There are some stupendous caves in this area, but, as so often with rock scenery, the camera makes the massive look tiny. The cave in the left-hand picture is large enough to walk into for a long distance, and extends much higher than the part included in the photo. Its roof is not completely closed so there is a degree of light along its length. Apart from mosses and liverworts, the main constituents of the cave's vegetation are Broad Buckler Fern (visible as the first obvious fern-like plant on the right-hand side), Beech Fern (an anonymous clump in the picture, behind the Broad Buckler), Wood Sorrel (most of the stuff on the ground) and Wilson's Filmy Fern, shown in the right-hand picture together with a kind of leech or worm that slithered across the wet vertical wall - looks just like a common earthworm in the photo but somehow in the cave atmosphere it seemed to be something not encountered in one's above-ground existence! Being in a place like this has a powerful effect on the psyche.
I wondered if the fern above might be a mountain form of Sea Spleenwort, but apparently it is just a young Hard Fern. The young fronds on a genuine first-year plant like this are very different from those that arise in spring from an existing rootstock.
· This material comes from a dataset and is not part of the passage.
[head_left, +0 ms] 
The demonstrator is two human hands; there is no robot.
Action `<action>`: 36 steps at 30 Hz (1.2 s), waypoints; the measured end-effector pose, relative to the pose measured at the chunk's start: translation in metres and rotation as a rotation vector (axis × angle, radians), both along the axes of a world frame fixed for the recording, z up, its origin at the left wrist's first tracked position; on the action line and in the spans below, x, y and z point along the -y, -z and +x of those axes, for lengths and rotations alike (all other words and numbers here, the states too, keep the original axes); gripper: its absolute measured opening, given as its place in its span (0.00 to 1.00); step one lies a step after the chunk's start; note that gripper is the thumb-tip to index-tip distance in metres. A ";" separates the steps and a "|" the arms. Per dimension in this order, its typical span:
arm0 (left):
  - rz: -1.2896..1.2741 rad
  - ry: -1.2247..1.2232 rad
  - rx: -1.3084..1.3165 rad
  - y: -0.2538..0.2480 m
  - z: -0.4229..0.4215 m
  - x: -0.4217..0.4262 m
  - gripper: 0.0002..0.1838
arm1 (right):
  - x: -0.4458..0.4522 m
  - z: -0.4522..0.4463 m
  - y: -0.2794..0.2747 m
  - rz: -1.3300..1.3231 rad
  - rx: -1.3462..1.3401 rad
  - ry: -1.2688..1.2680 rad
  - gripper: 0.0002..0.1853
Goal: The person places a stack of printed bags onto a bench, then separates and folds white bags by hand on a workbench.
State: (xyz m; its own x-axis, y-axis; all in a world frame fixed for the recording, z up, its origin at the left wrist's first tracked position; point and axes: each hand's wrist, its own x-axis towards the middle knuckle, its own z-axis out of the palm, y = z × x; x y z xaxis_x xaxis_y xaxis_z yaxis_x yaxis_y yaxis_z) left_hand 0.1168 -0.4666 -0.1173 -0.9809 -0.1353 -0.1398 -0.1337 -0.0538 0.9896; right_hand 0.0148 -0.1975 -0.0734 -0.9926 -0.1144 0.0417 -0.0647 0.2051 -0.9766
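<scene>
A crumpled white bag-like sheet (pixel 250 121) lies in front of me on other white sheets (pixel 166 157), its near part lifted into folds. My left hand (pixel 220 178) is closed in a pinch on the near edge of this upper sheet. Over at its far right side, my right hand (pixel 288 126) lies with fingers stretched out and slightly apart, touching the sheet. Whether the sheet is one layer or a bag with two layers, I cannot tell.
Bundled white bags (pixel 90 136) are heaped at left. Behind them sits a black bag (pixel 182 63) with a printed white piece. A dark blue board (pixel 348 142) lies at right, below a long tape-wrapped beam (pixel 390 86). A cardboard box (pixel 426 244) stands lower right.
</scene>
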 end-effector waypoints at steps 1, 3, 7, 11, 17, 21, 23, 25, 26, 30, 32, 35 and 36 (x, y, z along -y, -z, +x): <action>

On the right, a Hieracium species that is possibly a mountain form although it takes a specialist to distinguish between the hundreds of microspecies of this genus. It's only stem-leaf was a tiny bract halfway up, and it has a solitary but large flower. The five-fingered leaves of Alpine Lady's Mantle can be seen at the base.
A pair of Ravens noisily reminded me from time to time that they owned the steep precipice that towered above the boulder fields. The only other birds seen were a few Meadow Pipits and a Wheatear. The day was sunny but very breezy. We've still not had any days this summer that you could call hot. But August is to come...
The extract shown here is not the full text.